(ACTIVITY): Nothing belongs in the answer except the lines of the material that include "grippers".

(DATA SHOWN):
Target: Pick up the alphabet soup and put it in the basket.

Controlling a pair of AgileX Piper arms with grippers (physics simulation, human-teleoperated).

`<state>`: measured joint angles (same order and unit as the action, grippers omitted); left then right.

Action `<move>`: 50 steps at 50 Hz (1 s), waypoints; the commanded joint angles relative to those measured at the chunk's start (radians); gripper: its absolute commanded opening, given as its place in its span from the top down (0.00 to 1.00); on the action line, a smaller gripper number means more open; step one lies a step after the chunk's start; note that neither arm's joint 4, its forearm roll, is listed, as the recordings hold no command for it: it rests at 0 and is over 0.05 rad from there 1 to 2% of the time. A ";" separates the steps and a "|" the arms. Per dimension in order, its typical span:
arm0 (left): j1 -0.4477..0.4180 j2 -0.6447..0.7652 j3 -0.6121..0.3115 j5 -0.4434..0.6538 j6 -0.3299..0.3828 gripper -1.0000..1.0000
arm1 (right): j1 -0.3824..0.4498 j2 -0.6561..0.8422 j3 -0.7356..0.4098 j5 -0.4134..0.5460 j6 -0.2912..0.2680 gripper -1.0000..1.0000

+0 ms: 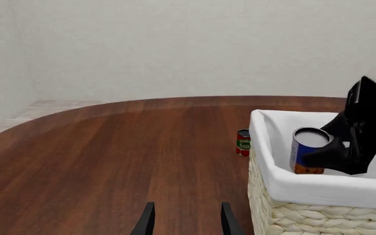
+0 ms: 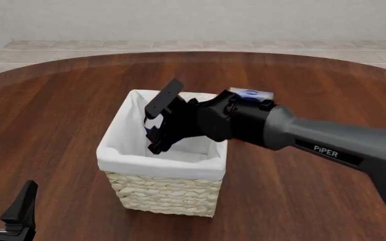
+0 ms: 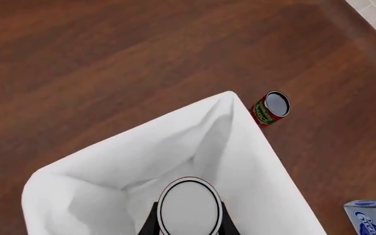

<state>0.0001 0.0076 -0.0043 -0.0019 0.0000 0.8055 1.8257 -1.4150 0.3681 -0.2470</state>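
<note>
The alphabet soup [image 1: 307,152], a small can with a blue label, an orange lower band and a grey top, is held upright by my right gripper [image 1: 320,147], which is shut on it. The can hangs inside the opening of the basket [image 1: 318,190], below the rim. In the right wrist view the can's grey top [image 3: 189,207] sits between the fingers, above the white lining [image 3: 253,147]. In the front view the right gripper [image 2: 157,133] reaches into the basket [image 2: 159,168] and hides most of the can. My left gripper [image 1: 186,223] is open and empty, near the table's front left [image 2: 5,211].
A small red-and-green can [image 1: 243,142] stands on the table beyond the basket, also in the right wrist view [image 3: 271,107]. A blue-and-white box [image 2: 250,94] lies behind the right arm, and its corner shows in the right wrist view [image 3: 371,218]. The table is dark wood.
</note>
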 commanded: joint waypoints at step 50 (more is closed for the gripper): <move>0.000 0.000 0.000 0.000 0.000 0.00 | -0.007 -0.143 -0.037 0.031 -0.035 0.00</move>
<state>0.0001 0.0075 -0.0043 -0.0019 0.0000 0.8020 1.7265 -1.4365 0.3875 -0.2661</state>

(WRITTEN SOLUTION):
Controlling a pair of AgileX Piper arms with grippers (physics simulation, human-teleoperated).
`<state>`: measured joint angles (same order and unit as the action, grippers omitted); left then right.

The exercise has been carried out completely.